Work order ▸ Of all the lines below, return only those starting with the line holding "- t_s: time" and going on through the line holding "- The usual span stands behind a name", exactly as written.
══ Provided material ══
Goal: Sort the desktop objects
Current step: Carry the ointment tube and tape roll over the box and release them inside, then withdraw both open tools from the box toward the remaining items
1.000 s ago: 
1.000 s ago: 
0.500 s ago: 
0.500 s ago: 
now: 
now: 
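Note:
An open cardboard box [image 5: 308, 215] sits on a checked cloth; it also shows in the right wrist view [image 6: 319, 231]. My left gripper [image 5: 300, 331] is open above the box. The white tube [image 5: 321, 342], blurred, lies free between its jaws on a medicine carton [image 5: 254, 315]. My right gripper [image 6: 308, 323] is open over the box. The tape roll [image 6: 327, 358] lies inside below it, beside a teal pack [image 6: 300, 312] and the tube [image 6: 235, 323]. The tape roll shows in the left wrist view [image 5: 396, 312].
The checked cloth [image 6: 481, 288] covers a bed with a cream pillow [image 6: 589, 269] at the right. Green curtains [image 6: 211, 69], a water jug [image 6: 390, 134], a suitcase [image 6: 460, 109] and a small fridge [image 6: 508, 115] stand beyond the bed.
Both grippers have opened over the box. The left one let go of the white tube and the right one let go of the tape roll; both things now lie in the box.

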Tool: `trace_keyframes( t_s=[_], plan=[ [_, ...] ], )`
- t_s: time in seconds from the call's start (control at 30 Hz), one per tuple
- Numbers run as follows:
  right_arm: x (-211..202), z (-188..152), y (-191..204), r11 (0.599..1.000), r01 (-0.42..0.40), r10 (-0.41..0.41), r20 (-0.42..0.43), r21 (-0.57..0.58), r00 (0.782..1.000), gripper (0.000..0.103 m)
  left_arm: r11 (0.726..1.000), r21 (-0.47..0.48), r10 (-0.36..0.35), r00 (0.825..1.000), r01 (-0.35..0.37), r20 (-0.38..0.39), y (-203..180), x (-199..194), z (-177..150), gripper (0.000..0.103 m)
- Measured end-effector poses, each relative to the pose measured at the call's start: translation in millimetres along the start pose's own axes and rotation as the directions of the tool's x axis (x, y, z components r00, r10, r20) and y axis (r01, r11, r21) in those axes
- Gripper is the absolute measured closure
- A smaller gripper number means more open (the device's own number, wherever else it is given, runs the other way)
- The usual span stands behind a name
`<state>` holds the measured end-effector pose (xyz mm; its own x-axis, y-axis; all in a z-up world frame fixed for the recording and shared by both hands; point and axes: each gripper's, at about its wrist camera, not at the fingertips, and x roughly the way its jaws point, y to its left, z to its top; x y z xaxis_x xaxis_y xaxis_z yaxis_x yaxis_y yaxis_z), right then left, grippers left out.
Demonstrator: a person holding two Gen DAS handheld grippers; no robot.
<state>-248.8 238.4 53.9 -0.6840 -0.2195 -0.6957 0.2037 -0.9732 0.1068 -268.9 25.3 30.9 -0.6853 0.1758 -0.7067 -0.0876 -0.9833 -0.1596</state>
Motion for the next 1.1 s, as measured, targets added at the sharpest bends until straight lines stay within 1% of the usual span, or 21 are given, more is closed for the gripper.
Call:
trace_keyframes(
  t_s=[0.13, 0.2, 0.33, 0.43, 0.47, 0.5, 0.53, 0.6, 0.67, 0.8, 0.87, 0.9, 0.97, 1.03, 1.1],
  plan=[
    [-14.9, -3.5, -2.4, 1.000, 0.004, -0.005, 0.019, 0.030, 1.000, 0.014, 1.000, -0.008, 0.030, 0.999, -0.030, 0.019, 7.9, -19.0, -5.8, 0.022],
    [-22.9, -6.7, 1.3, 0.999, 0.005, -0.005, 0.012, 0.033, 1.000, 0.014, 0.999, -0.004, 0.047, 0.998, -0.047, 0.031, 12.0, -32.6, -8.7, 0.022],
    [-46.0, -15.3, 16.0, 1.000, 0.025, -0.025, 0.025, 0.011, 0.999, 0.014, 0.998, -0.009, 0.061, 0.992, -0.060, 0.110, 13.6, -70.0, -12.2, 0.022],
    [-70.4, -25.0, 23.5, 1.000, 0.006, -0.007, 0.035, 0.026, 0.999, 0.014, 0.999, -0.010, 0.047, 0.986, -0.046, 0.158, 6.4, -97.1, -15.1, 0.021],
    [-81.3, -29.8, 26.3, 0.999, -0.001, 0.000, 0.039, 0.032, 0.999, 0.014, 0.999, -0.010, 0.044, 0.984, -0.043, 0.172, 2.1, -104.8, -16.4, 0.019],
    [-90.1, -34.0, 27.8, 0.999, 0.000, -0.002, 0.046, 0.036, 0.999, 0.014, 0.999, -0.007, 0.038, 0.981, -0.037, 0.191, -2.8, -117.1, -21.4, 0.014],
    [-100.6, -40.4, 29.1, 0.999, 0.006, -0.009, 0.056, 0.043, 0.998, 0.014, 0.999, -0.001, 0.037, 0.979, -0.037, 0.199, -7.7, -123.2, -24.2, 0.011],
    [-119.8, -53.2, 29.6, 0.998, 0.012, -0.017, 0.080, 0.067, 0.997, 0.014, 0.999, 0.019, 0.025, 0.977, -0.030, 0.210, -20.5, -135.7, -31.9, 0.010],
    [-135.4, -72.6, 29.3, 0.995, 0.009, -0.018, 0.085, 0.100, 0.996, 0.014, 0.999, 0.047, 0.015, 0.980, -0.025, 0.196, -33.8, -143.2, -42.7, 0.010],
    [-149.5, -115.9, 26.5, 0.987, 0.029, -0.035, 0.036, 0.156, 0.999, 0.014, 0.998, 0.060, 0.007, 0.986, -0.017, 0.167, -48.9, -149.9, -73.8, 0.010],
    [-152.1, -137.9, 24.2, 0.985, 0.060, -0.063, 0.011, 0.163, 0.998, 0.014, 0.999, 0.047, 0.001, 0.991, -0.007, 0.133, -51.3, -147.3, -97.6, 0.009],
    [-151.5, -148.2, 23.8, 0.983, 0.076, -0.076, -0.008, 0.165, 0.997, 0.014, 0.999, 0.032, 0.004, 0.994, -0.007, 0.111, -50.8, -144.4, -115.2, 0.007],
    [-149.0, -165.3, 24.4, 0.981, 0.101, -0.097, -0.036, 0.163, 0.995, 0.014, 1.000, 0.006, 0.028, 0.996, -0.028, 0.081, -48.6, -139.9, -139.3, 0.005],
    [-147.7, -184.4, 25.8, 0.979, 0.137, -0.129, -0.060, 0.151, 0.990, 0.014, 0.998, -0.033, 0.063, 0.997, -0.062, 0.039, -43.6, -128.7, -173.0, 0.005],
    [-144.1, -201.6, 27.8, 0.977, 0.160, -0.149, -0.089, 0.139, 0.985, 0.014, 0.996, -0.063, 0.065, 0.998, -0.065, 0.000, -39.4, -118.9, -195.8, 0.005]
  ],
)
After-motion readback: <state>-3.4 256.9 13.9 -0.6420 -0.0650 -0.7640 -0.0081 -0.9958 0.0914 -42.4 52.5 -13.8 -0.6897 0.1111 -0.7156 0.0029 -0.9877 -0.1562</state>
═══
Result ▸
- t_s: time in seconds from the call's start (control at 30 Hz), one per tuple
- Numbers run as follows:
  right_arm: x (-211..202), z (-188..152), y (-191..204), r11 (0.599..1.000), r01 (-0.42..0.40), r10 (-0.41..0.41), r20 (-0.42..0.43), r21 (-0.57..0.58), r00 (0.782..1.000), gripper (0.000..0.103 m)
  left_arm: r11 (0.726..1.000), r21 (-0.47..0.48), r10 (-0.36..0.35), r00 (0.825..1.000), r01 (-0.35..0.37), r20 (-0.38..0.39), y (-203..180), x (-199..194), z (-177..150), gripper (0.000..0.103 m)
- Measured end-effector poses, each relative to the pose measured at the call's start: translation in millimetres along the start pose's own axes and rotation as the directions of the tool's x axis (x, y, z components r00, r10, r20) and y axis (r01, r11, r21) in those axes
- Gripper is the absolute measured closure
- A smaller gripper number means more open (the device's own number, wherever else it is given, runs the other way)
- The usual span stands behind a name

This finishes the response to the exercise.